Each of the above addressees may change its address for purposes of this
paragraph by giving to the other addressees notice in conformance with this
paragraph of such new address. Any payment shall be deemed made only upon
receipt by Select.

     8. Definitions. As used in this Note, the following terms shall have the
meanings indicated:

          (a) "Sierra" shall mean Sierra Diagnostics, Inc., a California
     corporation, the entity's whose outstanding stock was acquired by Debtor
     pursuant to the terms of the Stock Purchase Agreement.

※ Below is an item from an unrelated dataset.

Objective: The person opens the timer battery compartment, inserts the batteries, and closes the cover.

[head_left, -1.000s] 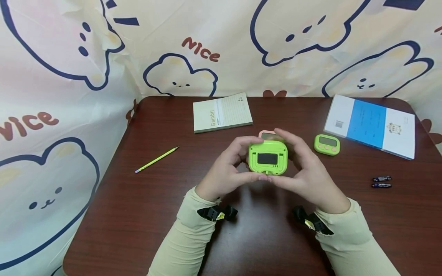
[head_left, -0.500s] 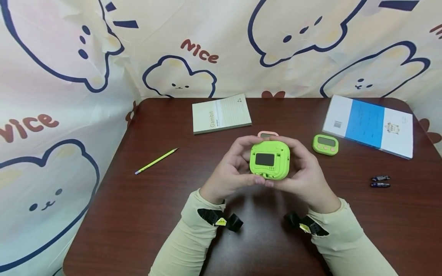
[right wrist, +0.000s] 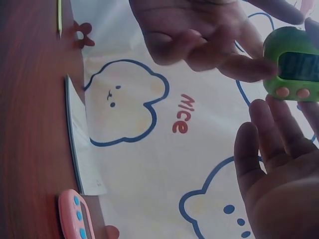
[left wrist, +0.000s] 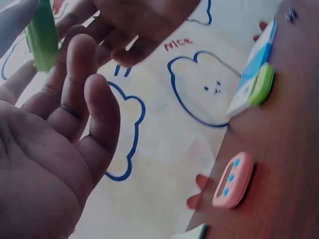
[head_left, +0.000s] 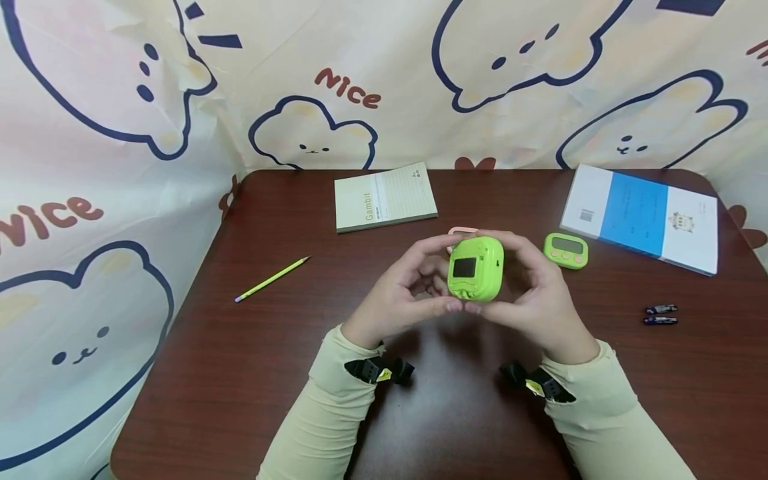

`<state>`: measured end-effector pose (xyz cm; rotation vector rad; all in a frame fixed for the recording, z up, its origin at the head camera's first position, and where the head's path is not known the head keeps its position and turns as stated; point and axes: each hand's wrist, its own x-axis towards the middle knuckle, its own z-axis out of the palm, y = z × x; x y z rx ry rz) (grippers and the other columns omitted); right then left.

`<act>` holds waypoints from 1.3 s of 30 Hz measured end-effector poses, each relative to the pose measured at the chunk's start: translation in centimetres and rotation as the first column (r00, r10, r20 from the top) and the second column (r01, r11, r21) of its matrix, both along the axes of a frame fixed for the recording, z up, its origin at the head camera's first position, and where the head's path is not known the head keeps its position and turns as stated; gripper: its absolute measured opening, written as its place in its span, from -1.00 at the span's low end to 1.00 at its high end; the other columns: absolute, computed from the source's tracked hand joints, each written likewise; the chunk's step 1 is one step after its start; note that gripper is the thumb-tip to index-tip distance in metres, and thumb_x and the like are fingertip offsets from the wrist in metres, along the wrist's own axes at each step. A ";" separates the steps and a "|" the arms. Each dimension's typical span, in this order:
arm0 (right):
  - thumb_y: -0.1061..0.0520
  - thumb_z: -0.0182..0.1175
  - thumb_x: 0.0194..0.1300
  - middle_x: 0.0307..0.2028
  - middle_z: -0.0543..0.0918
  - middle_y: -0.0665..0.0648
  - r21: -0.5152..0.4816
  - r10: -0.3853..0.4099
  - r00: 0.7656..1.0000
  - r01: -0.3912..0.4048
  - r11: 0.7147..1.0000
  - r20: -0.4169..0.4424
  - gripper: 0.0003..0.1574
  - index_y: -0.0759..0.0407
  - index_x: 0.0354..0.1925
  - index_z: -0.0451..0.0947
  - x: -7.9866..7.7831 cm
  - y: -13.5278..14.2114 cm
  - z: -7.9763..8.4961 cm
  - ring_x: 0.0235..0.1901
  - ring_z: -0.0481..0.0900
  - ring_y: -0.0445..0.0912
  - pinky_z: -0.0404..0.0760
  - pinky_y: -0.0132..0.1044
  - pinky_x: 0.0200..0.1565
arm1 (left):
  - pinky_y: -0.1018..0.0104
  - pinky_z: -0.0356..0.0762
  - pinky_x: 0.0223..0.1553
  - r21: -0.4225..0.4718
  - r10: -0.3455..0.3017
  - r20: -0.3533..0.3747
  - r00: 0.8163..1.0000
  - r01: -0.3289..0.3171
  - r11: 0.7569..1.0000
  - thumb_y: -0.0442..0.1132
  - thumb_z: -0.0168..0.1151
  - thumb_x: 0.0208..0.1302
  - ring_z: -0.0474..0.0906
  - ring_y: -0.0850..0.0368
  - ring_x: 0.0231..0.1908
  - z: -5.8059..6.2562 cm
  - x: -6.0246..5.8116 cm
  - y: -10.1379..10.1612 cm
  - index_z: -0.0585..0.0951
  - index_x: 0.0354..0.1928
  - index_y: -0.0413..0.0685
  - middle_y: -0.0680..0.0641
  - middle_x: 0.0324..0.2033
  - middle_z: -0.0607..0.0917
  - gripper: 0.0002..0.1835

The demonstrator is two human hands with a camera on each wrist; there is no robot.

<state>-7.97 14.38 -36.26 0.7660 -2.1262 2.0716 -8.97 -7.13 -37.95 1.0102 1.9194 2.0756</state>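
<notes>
Above the table, a green digital timer is held between both hands. Its back, with a small dark rectangle, faces the head camera, turned so that one side edge shows. From the right wrist, the front of this green timer shows a dark display and pink buttons. My left hand pinches it at the top and bottom edges, thumb below. Opposite, my right hand grips it the same way, the two thumb tips close together under it. Past the fingertips lies a pink timer, partly hidden, with blue buttons in the wrist views.
A second green timer lies right of the hands, near a blue and white book. Two batteries lie farther right. A notepad is at the back and a yellow-green pencil at left on the brown table.
The held green timer has been turned between the fingers, from its back squarely facing the head camera to showing its side edge. Both hands keep hold of it and have shifted only slightly.
</notes>
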 end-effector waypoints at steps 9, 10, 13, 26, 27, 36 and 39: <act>0.66 0.43 -0.18 0.11 0.48 0.25 0.027 0.009 1.000 -0.009 1.000 -0.003 0.06 0.31 0.33 0.40 -0.5 0.4 -0.1 0.01 0.50 0.02 0.53 -0.29 0.05 | 0.22 0.64 -0.29 -0.145 0.116 -0.120 0.986 -0.133 0.980 -0.46 0.49 0.10 0.61 0.13 -0.34 0.4 -0.1 -0.5 0.28 0.43 -0.05 -0.09 -0.13 0.67 -0.13; 0.64 0.44 -0.18 0.09 0.46 0.24 0.048 0.005 1.000 -0.005 0.999 -0.011 0.06 0.29 0.34 0.41 -0.5 0.5 -0.2 0.00 0.47 0.02 0.52 -0.30 0.02 | 0.22 0.64 -0.29 -0.149 0.119 -0.126 0.985 -0.137 0.979 -0.46 0.50 0.10 0.61 0.14 -0.33 0.4 -0.1 -0.6 0.27 0.44 -0.05 -0.09 -0.13 0.67 -0.12; 0.59 0.47 -0.14 0.07 0.41 0.19 0.110 -0.001 1.000 0.003 0.994 -0.026 0.06 0.22 0.36 0.42 -0.6 0.4 -0.3 0.03 0.39 0.01 0.49 -0.33 0.02 | 0.24 0.64 -0.28 -0.170 0.131 -0.135 0.982 -0.153 0.973 -0.43 0.51 0.09 0.61 0.14 -0.33 0.4 -0.1 -0.6 0.26 0.45 -0.03 -0.07 -0.13 0.67 -0.10; 0.52 0.49 -0.07 0.08 0.33 0.10 0.230 0.011 0.999 -0.002 0.973 -0.037 0.05 0.04 0.37 0.45 -0.7 0.5 -0.5 0.11 0.35 -0.06 0.46 -0.43 0.11 | 0.31 0.59 -0.23 -0.255 0.172 -0.157 0.973 -0.208 0.944 -0.33 0.57 0.05 0.56 0.16 -0.32 0.5 -0.1 -0.7 0.26 0.46 0.07 0.02 -0.21 0.63 -0.05; 0.52 0.49 -0.07 0.08 0.33 0.10 0.233 0.010 0.999 -0.002 0.972 -0.037 0.05 0.03 0.37 0.45 -0.7 0.5 -0.5 0.11 0.35 -0.06 0.46 -0.43 0.11 | 0.31 0.59 -0.23 -0.260 0.172 -0.155 0.973 -0.208 0.943 -0.33 0.57 0.06 0.56 0.15 -0.32 0.5 -0.1 -0.7 0.26 0.46 0.07 0.02 -0.21 0.64 -0.05; 0.51 0.51 -0.09 0.10 0.35 0.08 0.241 -0.008 0.998 0.022 0.970 -0.061 0.05 0.07 0.37 0.45 -0.6 0.4 -0.4 0.10 0.39 -0.06 0.49 -0.43 0.08 | 0.19 0.63 -0.29 -0.272 0.170 -0.135 0.976 -0.201 0.941 -0.36 0.54 0.10 0.56 0.16 -0.32 0.4 -0.2 -0.8 0.30 0.42 0.00 0.02 -0.16 0.62 -0.14; 0.49 0.54 -0.10 0.12 0.38 0.06 0.255 -0.031 0.997 0.049 0.966 -0.076 0.07 0.01 0.37 0.45 -0.7 0.3 -0.4 0.08 0.43 -0.08 0.52 -0.45 0.02 | 0.23 0.63 -0.27 -0.244 0.168 -0.119 0.979 -0.193 0.950 -0.40 0.52 0.10 0.54 0.17 -0.32 0.3 -0.2 -0.8 0.30 0.42 0.00 0.00 -0.17 0.62 -0.14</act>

          (b) "Change in Control" shall mean any consolidation, merger or
     reorganization of Debtor or Sierra with or into any other corporation or
     other business entity (except of Sierra into Debtor or of Sierra into a
     wholly-owned subsidiary of Sierra or Debtor), or the merger of any other
     person or entity into Debtor or Sierra, or a sale, conveyance or
     disposition of all or substantially all of the assets of Debtor or Sierra,
     or the liquidation of Sierra other than in connection with the transfer of
     substantially all of its assets to Debtor, or the liquidation of Debtor, or
     a sale by Debtor of any of the outstanding voting stock of Sierra, or an
     event or series of events by which any "person" or "group" (as such terms
     are used in Section 13(d) and 14(d) of the Securities Exchange Act of 1934
     Act) other than Tony Baker becomes the "beneficial owner" (as defined in
     Rule 13d-3 under such Act), directly or indirectly, of more than fifty
     percent (50%) of the aggregate voting power of all the capital stock of
     Sierra or membership interests of Debtor on a fully diluted basis, or Tony
     Baker ceases to be either President of Sierra or the owner, directly or
     indirectly, on a fully diluted basis of at least 50% of the capital stock
     of Sierra or the membership interests of Debtor.

          (c) "SDI Net Sales" shall mean sums actually received by Sierra after
     the date of this Note from sales or licensing by Sierra of Current SDI
     Products (as defined below), excluding trade or quantity discounts actually
     allowed, sales commissions actually paid or allowed, sales, use, excise or
     other taxes paid or accrued, transportation, packing and shipping charges
     actually paid by Sierra, and amounts actually repaid or credited by reason
     of rejections, returns, refunds or warranties; provided that SDI Net Sales
     shall not include licensing revenues from RNA/DNA Protect shop right
     licenses for which Select is entitled to receive a 50% share pursuant to
     Article 1 of that certain agreement between Select and Sierra entitled
     Royalty Agreement dated as of October 1, 2000.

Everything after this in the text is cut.